Presumption of Undue Influence in Certain Situations
- When a contract enriches the dominant party in a fiduciary relationship, the court will often presume that the contract was made under undue influence.
Duress
- The use of threats, blackmail, or extortion to force a party to enter into a contract constitutes duress.
- Definition: Unlawful pressure brought to bear on a person, causing the person to perform an act that he or she would not otherwise perform (or refrain from doing something that he or she would otherwise do).
- Duress is both:
- A defense to the enforcement of a contract
- A ground for the rescission of a contract
The Threatened Act Must Be Wrongful or Illegal
- To establish duress, there must be proof of a threat to do something that the threatening party has no right to do.
- Generally, for duress to occur, the threatened act must:
- Be wrongful or illegal
- Render the person who is threatened incapable of exercising free will
Economic Duress
- Economic need generally is not sufficient to constitute duress, even when one party exacts a very high price for an item that the other party needs.
- If the party exacting the price also creates the need, however, economic duress may be found.
Adhesion Contracts and Unconscionability
- Adhesion contracts raise questions concerning voluntary consent.
- Adhesion contract: A “standard-form” contract, such as that between a large retailer and a consumer, in which the stronger party dictates the terms.
- Adhesion contracts are typically presented to the weaker party on a take-it-or-leave-it basis.
- The standard forms that are used give the adhering party no opportunity to negotiate the contract terms.
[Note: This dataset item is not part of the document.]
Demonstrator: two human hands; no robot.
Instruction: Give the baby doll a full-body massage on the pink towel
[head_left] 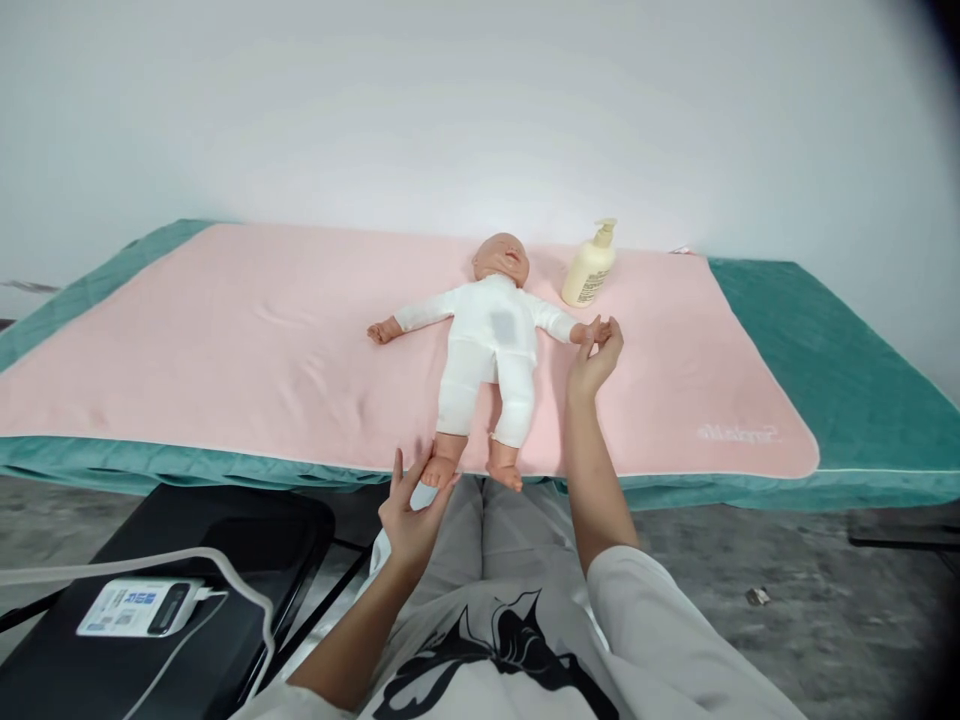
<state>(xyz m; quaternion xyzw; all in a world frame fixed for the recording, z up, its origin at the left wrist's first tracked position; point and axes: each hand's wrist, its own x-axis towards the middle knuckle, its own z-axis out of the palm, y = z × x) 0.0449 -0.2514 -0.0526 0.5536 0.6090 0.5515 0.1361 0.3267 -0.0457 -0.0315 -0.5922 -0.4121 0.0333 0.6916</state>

- Standard-form contracts often contain fine-print provisions that shift a risk ordinarily borne by one party to the other.
- Examples: Life insurance policies, residential leases, loan agreements, and employment agency contracts
- To avoid enforcement of the contract or of a particular clause, the plaintiff normally must show that the contract or the clause is unconscionable.
Unconscionability and the Courts
- Technically, unconscionability under Section 2-302 of the Uniform Commercial Code (UCC) applies only to contracts for the sale of goods.
- However, because the UCC gives courts a great degree of discretion to invalidate or strike down a contract or clause as being unconscionable, many courts have applied the concept of unconscionability in situations other than contracts for the sale of goods.